» WHAT IS EXPECTED
All entries below are to be written out again exactly, but no picture is to be copied.

START RECORD SET

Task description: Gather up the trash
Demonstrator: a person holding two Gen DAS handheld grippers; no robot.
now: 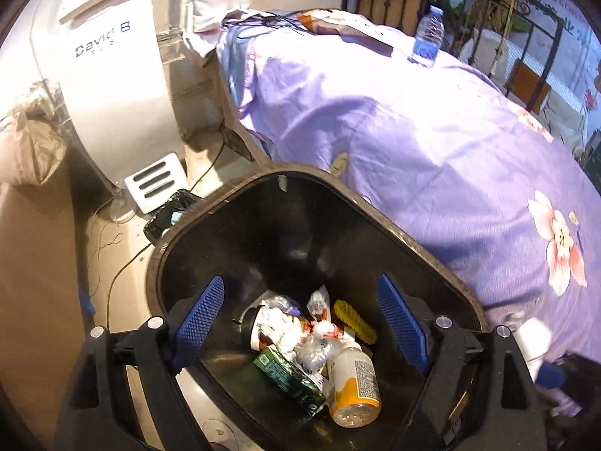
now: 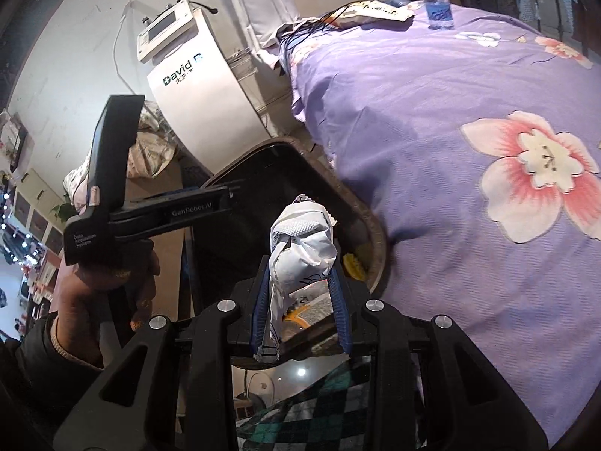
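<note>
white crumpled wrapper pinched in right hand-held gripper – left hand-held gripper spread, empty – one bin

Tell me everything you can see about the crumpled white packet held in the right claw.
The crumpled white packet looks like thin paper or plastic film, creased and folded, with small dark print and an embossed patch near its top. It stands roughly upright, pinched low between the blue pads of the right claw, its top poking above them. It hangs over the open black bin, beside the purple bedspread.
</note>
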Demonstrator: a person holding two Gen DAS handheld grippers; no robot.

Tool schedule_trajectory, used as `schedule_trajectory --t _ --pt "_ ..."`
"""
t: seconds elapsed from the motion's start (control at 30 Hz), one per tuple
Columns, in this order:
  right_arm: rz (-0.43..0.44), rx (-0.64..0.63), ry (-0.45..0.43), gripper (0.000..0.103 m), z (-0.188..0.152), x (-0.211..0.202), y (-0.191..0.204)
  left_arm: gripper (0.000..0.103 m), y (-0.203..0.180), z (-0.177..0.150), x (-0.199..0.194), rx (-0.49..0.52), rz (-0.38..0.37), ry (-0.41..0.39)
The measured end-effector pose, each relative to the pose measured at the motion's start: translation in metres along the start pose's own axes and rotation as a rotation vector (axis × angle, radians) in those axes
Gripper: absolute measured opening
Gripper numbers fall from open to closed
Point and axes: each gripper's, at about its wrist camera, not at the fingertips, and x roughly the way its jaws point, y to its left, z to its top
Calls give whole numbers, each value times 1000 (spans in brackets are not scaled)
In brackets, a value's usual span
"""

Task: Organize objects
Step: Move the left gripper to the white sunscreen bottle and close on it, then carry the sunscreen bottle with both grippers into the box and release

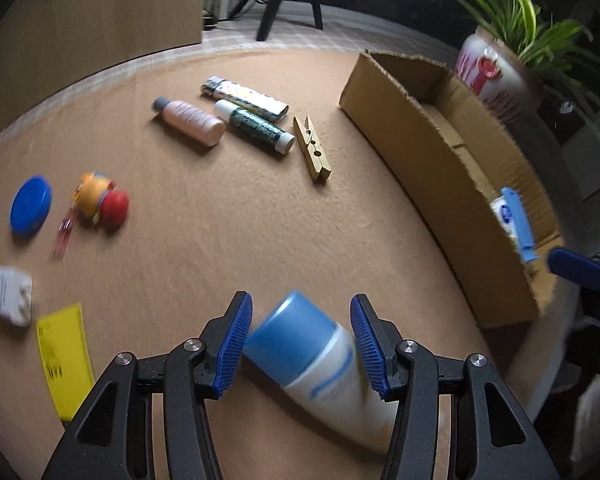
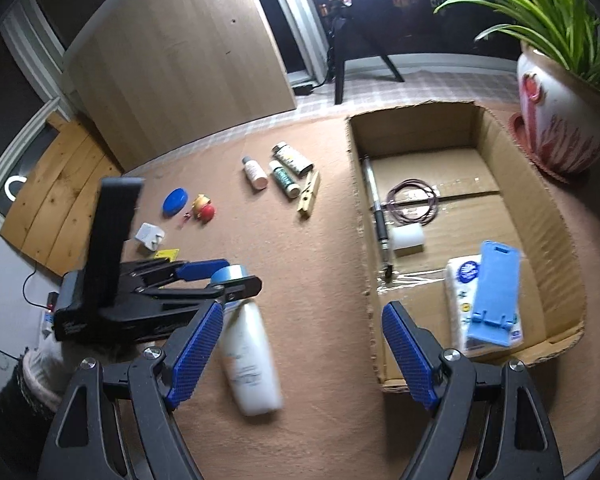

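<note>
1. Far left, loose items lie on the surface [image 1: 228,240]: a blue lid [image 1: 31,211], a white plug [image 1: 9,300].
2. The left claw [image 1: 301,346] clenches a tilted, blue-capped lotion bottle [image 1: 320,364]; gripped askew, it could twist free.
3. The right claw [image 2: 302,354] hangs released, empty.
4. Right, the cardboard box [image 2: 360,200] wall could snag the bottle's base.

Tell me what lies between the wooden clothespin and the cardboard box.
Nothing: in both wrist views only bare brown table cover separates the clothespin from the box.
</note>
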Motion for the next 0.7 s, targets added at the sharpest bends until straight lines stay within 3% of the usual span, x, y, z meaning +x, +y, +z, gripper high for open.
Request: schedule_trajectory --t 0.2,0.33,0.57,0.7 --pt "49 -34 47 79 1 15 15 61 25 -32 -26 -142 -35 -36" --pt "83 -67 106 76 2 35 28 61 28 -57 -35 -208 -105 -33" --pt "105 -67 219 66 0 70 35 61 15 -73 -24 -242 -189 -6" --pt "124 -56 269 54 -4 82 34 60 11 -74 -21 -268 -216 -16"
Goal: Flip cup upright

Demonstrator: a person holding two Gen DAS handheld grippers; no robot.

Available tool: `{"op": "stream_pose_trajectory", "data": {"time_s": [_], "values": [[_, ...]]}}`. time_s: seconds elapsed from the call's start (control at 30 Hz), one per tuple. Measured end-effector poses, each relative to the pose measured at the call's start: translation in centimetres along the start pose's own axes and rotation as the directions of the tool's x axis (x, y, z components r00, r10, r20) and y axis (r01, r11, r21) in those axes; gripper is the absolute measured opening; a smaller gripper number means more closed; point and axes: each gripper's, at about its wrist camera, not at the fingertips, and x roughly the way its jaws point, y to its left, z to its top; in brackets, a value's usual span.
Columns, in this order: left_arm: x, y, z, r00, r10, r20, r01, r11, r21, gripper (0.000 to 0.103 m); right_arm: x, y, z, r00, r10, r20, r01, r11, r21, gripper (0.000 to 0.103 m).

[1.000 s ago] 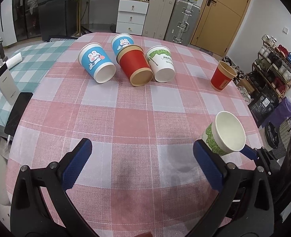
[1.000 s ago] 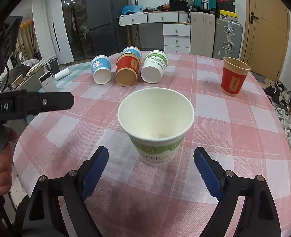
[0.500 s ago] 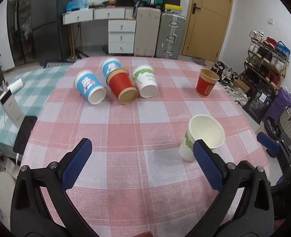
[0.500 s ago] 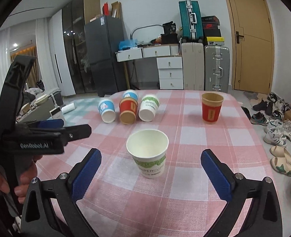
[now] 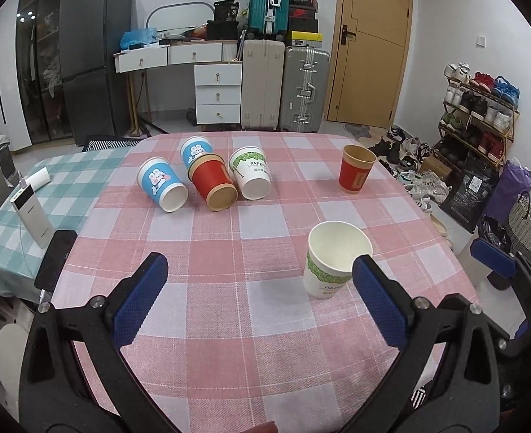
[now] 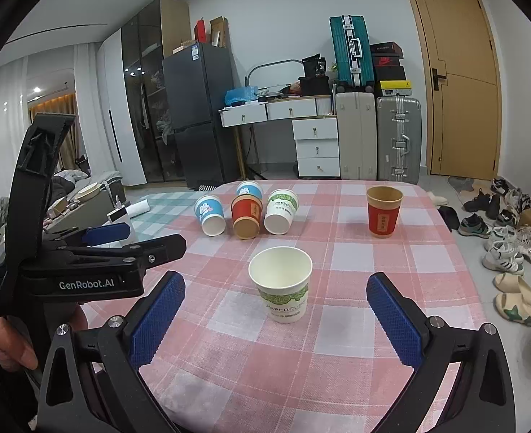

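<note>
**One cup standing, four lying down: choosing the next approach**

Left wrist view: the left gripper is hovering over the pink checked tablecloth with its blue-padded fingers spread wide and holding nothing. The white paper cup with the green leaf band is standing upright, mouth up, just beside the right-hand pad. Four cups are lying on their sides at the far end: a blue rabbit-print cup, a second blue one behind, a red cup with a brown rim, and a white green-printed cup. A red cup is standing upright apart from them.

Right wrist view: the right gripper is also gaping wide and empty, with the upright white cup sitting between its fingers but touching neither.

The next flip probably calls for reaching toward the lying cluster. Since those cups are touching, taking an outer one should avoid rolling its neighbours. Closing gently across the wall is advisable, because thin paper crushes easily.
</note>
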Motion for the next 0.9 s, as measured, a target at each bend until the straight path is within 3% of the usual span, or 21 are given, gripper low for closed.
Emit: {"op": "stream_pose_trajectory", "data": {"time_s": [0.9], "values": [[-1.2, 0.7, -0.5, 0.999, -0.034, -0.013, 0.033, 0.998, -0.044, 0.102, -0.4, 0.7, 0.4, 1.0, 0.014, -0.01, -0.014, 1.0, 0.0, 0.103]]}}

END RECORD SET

» SOLUTION FOR THIS PROBLEM
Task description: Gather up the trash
Demonstrator: a person holding two Gen DAS handheld grippers; no robot.
now: 
now: 
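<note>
white crumpled wrapper pinched in right hand-held gripper – left hand-held gripper spread, empty – one bin

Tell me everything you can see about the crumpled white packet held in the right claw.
The crumpled white packet looks like thin paper or plastic film, creased and folded, with small dark print and an embossed patch near its top. It stands roughly upright, pinched low between the blue pads of the right claw, its top poking above them. It hangs over the open black bin, beside the purple bedspread.
</note>
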Demonstrator: a person holding two Gen DAS handheld grippers; no robot.

Tool schedule_trajectory, used as `schedule_trajectory --t _ --pt "_ ..."`
"""
t: seconds elapsed from the motion's start (control at 30 Hz), one per tuple
Columns, in this order:
  right_arm: rz (-0.43..0.44), rx (-0.64..0.63), ry (-0.45..0.43), gripper (0.000..0.103 m), z (-0.188..0.152), x (-0.211..0.202), y (-0.191..0.204)
  left_arm: gripper (0.000..0.103 m), y (-0.203..0.180), z (-0.177..0.150), x (-0.199..0.194), rx (-0.49..0.52), rz (-0.38..0.37), ry (-0.41..0.39)
The measured end-effector pose, each relative to the pose measured at the motion's start: translation in metres along the start pose's own axes and rotation as a rotation vector (axis × angle, radians) in those axes
Gripper: absolute measured opening
Gripper numbers fall from open to closed
Point and axes: each gripper's, at about its wrist camera, not at the fingertips, and x roughly the way its jaws point, y to its left, z to its top
Calls give whole numbers, each value times 1000 (spans in brackets are not scaled)
In brackets, a value's usual span
"""

Task: Organize objects
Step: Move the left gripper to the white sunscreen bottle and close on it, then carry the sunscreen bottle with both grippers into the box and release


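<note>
1. Far left, loose items lie on the surface [image 1: 228,240]: a blue lid [image 1: 31,211], a white plug [image 1: 9,300].
2. The left claw [image 1: 301,346] clenches a tilted, blue-capped lotion bottle [image 1: 320,364]; gripped askew, it could twist free.
3. The right claw [image 2: 302,354] hangs released, empty.
4. Right, the cardboard box [image 2: 360,200] wall could snag the bottle's base.

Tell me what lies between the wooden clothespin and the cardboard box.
Nothing: in both wrist views only bare brown table cover separates the clothespin from the box.
</note>
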Motion for the next 0.7 s, targets added at the sharpest bends until straight lines stay within 3% of the usual span, x, y, z meaning +x, +y, +z, gripper high for open.
Request: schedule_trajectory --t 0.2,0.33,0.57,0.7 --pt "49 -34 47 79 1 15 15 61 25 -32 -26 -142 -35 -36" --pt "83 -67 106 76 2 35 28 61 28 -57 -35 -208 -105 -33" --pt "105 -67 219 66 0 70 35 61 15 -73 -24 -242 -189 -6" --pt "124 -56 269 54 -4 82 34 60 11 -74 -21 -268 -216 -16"
Goal: Flip cup upright

Demonstrator: a person holding two Gen DAS handheld grippers; no robot.

Available tool: `{"op": "stream_pose_trajectory", "data": {"time_s": [_], "values": [[_, ...]]}}`. time_s: seconds elapsed from the call's start (control at 30 Hz), one per tuple. Measured end-effector poses, each relative to the pose measured at the call's start: translation in centimetres along the start pose's own axes and rotation as the directions of the tool's x axis (x, y, z components r00, r10, r20) and y axis (r01, r11, r21) in those axes; gripper is the absolute measured opening; a smaller gripper number means more closed; point and axes: each gripper's, at about its wrist camera, not at the fingertips, and x roughly the way its jaws point, y to its left, z to its top; in brackets, a value's usual span.
Columns, in this order: left_arm: x, y, z, r00, r10, r20, r01, r11, r21, gripper (0.000 to 0.103 m); right_arm: x, y, z, r00, r10, r20, r01, r11, r21, gripper (0.000 to 0.103 m).

[1.000 s ago] 
[1.000 s ago] 
[0.500 s ago] 
[0.500 s ago] 
[now] 
[now] 

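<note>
**One cup standing, four lying down: choosing the next approach**

Left wrist view: the left gripper is hovering over the pink checked tablecloth with its blue-padded fingers spread wide and holding nothing. The white paper cup with the green leaf band is standing upright, mouth up, just beside the right-hand pad. Four cups are lying on their sides at the far end: a blue rabbit-print cup, a second blue one behind, a red cup with a brown rim, and a white green-printed cup. A red cup is standing upright apart from them.

Right wrist view: the right gripper is also gaping wide and empty, with the upright white cup sitting between its fingers but touching neither.

The next flip probably calls for reaching toward the lying cluster. Since those cups are touching, taking an outer one should avoid rolling its neighbours. Closing gently across the wall is advisable, because thin paper crushes easily.
</note>
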Motion for the next 0.9 s, as measured, a target at each bend until the straight path is within 3% of the usual span, or 21 are given, gripper low for closed.
Emit: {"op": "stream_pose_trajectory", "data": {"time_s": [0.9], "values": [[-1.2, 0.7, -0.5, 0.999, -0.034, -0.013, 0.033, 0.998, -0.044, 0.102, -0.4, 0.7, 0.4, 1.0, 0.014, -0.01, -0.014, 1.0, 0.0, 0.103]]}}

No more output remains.